** ACTIVITY **
The full listing, exactly as written and with no images, is the expected output.

::::::::::

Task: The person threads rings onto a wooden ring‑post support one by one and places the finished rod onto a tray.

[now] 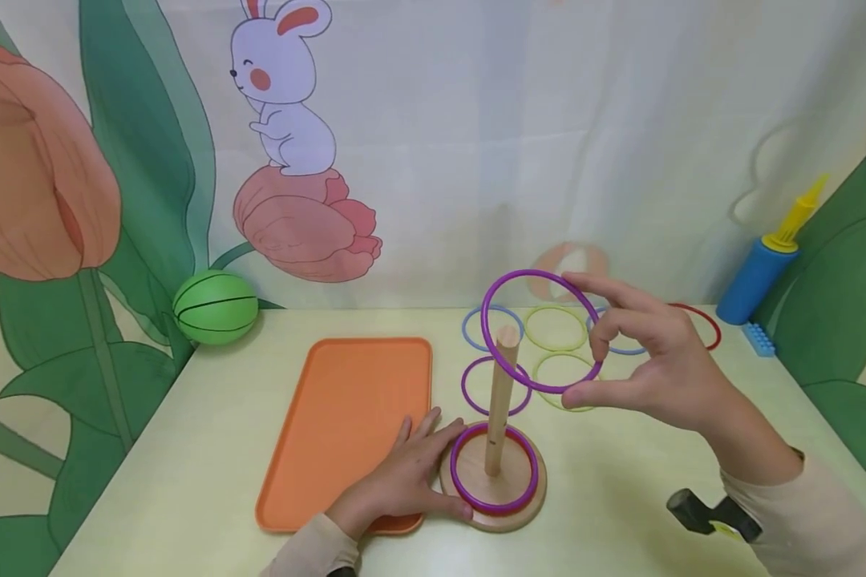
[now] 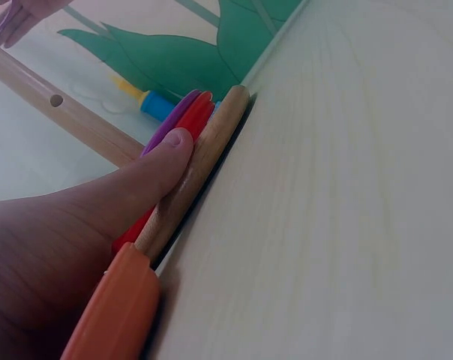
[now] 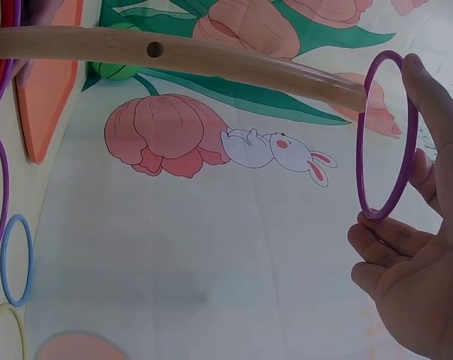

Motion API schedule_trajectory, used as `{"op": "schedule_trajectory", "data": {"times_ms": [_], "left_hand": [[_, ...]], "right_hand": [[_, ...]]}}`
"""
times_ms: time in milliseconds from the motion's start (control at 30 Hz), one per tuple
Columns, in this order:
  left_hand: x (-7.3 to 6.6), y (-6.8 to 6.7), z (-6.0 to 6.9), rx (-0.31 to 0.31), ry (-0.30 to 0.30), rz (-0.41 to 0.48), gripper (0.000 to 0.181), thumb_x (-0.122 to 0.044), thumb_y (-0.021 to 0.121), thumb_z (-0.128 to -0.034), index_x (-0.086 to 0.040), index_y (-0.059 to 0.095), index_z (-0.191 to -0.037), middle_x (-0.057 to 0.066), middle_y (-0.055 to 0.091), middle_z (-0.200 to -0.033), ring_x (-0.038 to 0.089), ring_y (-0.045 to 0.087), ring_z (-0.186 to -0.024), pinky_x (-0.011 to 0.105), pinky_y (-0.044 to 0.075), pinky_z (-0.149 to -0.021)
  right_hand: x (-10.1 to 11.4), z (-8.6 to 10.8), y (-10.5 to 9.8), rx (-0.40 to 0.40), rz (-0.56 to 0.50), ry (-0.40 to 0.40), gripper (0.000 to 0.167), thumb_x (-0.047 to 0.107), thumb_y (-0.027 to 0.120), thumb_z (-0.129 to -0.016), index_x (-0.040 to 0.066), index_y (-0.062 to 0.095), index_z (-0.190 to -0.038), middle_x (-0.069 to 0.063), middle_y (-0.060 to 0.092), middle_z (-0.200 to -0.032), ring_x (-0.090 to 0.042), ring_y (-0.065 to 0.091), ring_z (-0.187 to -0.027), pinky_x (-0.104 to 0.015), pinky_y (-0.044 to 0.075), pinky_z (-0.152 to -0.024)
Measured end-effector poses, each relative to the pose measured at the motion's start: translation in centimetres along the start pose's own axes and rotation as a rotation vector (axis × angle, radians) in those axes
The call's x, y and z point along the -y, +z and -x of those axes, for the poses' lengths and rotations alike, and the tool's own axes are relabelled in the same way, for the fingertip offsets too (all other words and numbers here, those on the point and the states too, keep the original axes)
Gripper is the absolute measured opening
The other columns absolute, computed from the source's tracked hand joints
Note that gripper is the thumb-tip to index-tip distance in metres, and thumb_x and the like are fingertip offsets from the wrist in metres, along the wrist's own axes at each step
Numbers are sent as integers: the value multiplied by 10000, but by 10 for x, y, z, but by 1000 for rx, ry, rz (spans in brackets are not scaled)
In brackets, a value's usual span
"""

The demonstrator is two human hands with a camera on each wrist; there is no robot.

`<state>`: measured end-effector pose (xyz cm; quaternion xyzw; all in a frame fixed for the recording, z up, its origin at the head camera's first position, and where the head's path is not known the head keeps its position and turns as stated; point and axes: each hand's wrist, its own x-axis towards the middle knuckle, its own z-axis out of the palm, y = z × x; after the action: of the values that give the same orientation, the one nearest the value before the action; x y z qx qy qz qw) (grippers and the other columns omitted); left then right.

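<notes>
My right hand [image 1: 660,361] holds a purple ring [image 1: 487,320] by its right side, fingers and thumb spread along the rim. This ring is raised near the top of a wooden peg [image 1: 500,409]; in the right wrist view the peg's tip [image 3: 354,96] is at the ring's near side. The peg stands upright on a round wooden base [image 1: 541,493]. Around its foot lie another purple ring [image 1: 536,457] and a red ring [image 2: 196,112] beneath it. My left hand [image 1: 407,473] rests at the base's left edge, fingers extended, thumb [image 2: 166,161] pressing on the base.
An orange tray [image 1: 354,401] lies left of the base, partly under my left hand. Behind the peg are several loose rings, including a purple ring [image 1: 465,398] and a red ring [image 1: 714,324]. A green ball [image 1: 216,307], blue pump [image 1: 754,280] and blue block [image 1: 759,340] sit farther back.
</notes>
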<state>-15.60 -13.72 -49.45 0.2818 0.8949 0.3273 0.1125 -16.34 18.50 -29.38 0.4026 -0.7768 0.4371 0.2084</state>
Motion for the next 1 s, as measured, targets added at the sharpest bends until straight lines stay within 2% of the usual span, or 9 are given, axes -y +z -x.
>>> {"op": "schedule_trajectory", "data": {"times_ms": [167, 267, 333, 433, 733, 900, 1000], "left_hand": [[0, 0, 0, 1, -1, -4, 1160, -621, 900, -742, -169, 351, -1658, 33, 369, -1693, 340, 55, -1629, 597, -104, -1268], [-1, -1, 0, 0, 1, -5, 1158, -620, 900, -743, -168, 353, -1658, 34, 371, -1692, 341, 54, -1629, 599, -105, -1267], [-1, -1, 0, 1, 1, -8, 1158, -620, 901, -742, -169, 353, -1658, 34, 373, -1692, 338, 54, -1629, 599, -103, -1267], [0, 0, -1, 1, 0, -12, 1160, -620, 903, -740, -168, 354, -1657, 37, 377, -1690, 338, 58, -1628, 600, -98, -1268], [-1, -1, -1, -2, -5, 7, 1148, -613, 903, -743, -183, 358, -1657, 21, 364, -1697, 317, 44, -1632, 587, -111, -1268], [-1, -1, 0, 4, -5, 6, 1146, -617, 902, -743, -196, 356, -1659, 9, 364, -1696, 313, 39, -1632, 577, -120, -1268], [-1, -1, 0, 3, -1, 4, 1146, -615, 903, -742, -195, 357, -1658, 12, 371, -1693, 324, 43, -1631, 582, -115, -1268]], "right_hand": [[0, 3, 4, 24, 16, -13, 522, 129, 1067, -528, 241, 611, -755, -123, 619, -1474, -214, 532, -1400, -202, 501, -946], [0, 6, 6, 49, 20, -7, 491, 237, 1062, -581, 248, 604, -757, -128, 617, -1472, -212, 534, -1396, -214, 485, -942], [-2, 8, 8, 53, 24, -23, 452, 373, 1027, -644, 260, 605, -760, -122, 619, -1470, -208, 537, -1391, -221, 475, -933], [-2, 11, 11, 60, 29, -34, 432, 495, 969, -696, 278, 602, -764, -108, 619, -1472, -196, 536, -1392, -242, 456, -946], [-6, 16, 19, 111, -7, -47, 426, 423, 986, -702, 268, 595, -772, -123, 605, -1468, -217, 588, -1343, -208, 507, -1024], [-7, 21, 24, 139, -12, -37, 427, 492, 941, -740, 258, 585, -771, -104, 594, -1476, -230, 604, -1329, -222, 497, -1060], [-8, 23, 27, 130, -17, -75, 437, 497, 937, -743, 247, 580, -770, -120, 601, -1459, -230, 606, -1322, -222, 494, -1054]]}}
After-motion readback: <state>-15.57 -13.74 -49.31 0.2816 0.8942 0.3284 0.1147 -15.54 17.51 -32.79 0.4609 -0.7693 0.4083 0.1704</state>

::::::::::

** OUTPUT OF THE TASK **
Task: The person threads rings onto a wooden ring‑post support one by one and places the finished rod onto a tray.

[now] 
[now] 
[now] 

Motion API schedule_trajectory, used as `{"op": "schedule_trajectory", "data": {"times_ms": [_], "left_hand": [[_, ...]], "right_hand": [[_, ...]]}}`
"""
times_ms: time in milliseconds from the motion's start (control at 30 Hz), one per tuple
Columns, in this order:
  left_hand: x (-7.3 to 6.6), y (-6.8 to 6.7), z (-6.0 to 6.9), rx (-0.31 to 0.31), ry (-0.30 to 0.30), rz (-0.41 to 0.48), gripper (0.000 to 0.181), thumb_x (-0.122 to 0.044), thumb_y (-0.021 to 0.121), thumb_z (-0.128 to -0.034), index_x (-0.086 to 0.040), index_y (-0.059 to 0.095), index_z (-0.191 to -0.037), middle_x (-0.057 to 0.066), middle_y (-0.055 to 0.091), middle_z (-0.200 to -0.033), ring_x (-0.038 to 0.089), ring_y (-0.045 to 0.087), ring_z (-0.186 to -0.024), pinky_x (-0.011 to 0.105), pinky_y (-0.044 to 0.075), pinky_z (-0.149 to -0.021)
  right_hand: x (-10.1 to 11.4), z (-8.6 to 10.8), y (-10.5 to 9.8), rx (-0.40 to 0.40), rz (-0.56 to 0.50), ry (-0.40 to 0.40), gripper (0.000 to 0.167), thumb_x (-0.047 to 0.107), thumb_y (-0.027 to 0.120), thumb_z (-0.129 to -0.016), index_x (-0.040 to 0.066), index_y (-0.062 to 0.095), index_z (-0.190 to -0.038), middle_x (-0.069 to 0.063), middle_y (-0.060 to 0.092), middle_z (-0.200 to -0.032), ring_x (-0.090 to 0.042), ring_y (-0.065 to 0.091), ring_z (-0.187 to -0.027), pinky_x (-0.104 to 0.015), pinky_y (-0.044 to 0.075), pinky_z (-0.152 to -0.024)
Measured end-effector poses, each relative to the pose measured at the motion's start: translation in centimetres along the start pose's own axes and rotation as a rotation vector (axis × angle, radians) in those axes
The call's x, y and z point along the -y, +z and -x of those axes, for the poses' lengths and rotations alike, and the tool's own axes are relabelled in the same way, for the fingertip offsets too (all other words and numbers here, those on the point and the states too, keep the original axes)
Gripper is the absolute measured opening
The other columns absolute, computed from the source's tracked hand joints
Note that gripper is the thumb-tip to index-tip distance in metres, and thumb_x and the like are fingertip offsets from the wrist in metres, along the wrist's own axes at each step
Numbers are sent as integers: the value multiplied by 10000, but by 10 for x, y, z, but by 1000 for rx, ry, rz (spans in brackets are not scaled)
In brackets, a value's usual span
"""

The demonstrator is two human hands with a camera on each wrist; there is no robot.

`<state>`: measured end-effector pose (xyz cm; quaternion xyzw; all in a frame fixed for the recording, z up, its origin at the head camera's first position, and where the head's path is not known the head keeps its position and turns as stated; point and axes: each hand's wrist, its own x-axis towards the middle knuckle, its own z-axis out of the palm, y = z × x; after the action: of the values that give the same orientation, the one nearest the value before the action; x y z qx qy qz qw) (grippers and the other columns omitted); left then right.

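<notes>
My right hand [image 1: 660,361] holds a purple ring [image 1: 487,320] by its right side, fingers and thumb spread along the rim. This ring is raised near the top of a wooden peg [image 1: 500,409]; in the right wrist view the peg's tip [image 3: 354,96] is at the ring's near side. The peg stands upright on a round wooden base [image 1: 541,493]. Around its foot lie another purple ring [image 1: 536,457] and a red ring [image 2: 196,112] beneath it. My left hand [image 1: 407,473] rests at the base's left edge, fingers extended, thumb [image 2: 166,161] pressing on the base.
An orange tray [image 1: 354,401] lies left of the base, partly under my left hand. Behind the peg are several loose rings, including a purple ring [image 1: 465,398] and a red ring [image 1: 714,324]. A green ball [image 1: 216,307], blue pump [image 1: 754,280] and blue block [image 1: 759,340] sit farther back.
</notes>
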<state>-15.60 -13.72 -49.45 0.2818 0.8949 0.3273 0.1125 -16.34 18.50 -29.38 0.4026 -0.7768 0.4371 0.2084</state>
Motion for the next 1 s, as measured, targets added at the sharpest bends until straight lines stay within 2% of the usual span, or 9 are given, axes -y +z -x.
>>> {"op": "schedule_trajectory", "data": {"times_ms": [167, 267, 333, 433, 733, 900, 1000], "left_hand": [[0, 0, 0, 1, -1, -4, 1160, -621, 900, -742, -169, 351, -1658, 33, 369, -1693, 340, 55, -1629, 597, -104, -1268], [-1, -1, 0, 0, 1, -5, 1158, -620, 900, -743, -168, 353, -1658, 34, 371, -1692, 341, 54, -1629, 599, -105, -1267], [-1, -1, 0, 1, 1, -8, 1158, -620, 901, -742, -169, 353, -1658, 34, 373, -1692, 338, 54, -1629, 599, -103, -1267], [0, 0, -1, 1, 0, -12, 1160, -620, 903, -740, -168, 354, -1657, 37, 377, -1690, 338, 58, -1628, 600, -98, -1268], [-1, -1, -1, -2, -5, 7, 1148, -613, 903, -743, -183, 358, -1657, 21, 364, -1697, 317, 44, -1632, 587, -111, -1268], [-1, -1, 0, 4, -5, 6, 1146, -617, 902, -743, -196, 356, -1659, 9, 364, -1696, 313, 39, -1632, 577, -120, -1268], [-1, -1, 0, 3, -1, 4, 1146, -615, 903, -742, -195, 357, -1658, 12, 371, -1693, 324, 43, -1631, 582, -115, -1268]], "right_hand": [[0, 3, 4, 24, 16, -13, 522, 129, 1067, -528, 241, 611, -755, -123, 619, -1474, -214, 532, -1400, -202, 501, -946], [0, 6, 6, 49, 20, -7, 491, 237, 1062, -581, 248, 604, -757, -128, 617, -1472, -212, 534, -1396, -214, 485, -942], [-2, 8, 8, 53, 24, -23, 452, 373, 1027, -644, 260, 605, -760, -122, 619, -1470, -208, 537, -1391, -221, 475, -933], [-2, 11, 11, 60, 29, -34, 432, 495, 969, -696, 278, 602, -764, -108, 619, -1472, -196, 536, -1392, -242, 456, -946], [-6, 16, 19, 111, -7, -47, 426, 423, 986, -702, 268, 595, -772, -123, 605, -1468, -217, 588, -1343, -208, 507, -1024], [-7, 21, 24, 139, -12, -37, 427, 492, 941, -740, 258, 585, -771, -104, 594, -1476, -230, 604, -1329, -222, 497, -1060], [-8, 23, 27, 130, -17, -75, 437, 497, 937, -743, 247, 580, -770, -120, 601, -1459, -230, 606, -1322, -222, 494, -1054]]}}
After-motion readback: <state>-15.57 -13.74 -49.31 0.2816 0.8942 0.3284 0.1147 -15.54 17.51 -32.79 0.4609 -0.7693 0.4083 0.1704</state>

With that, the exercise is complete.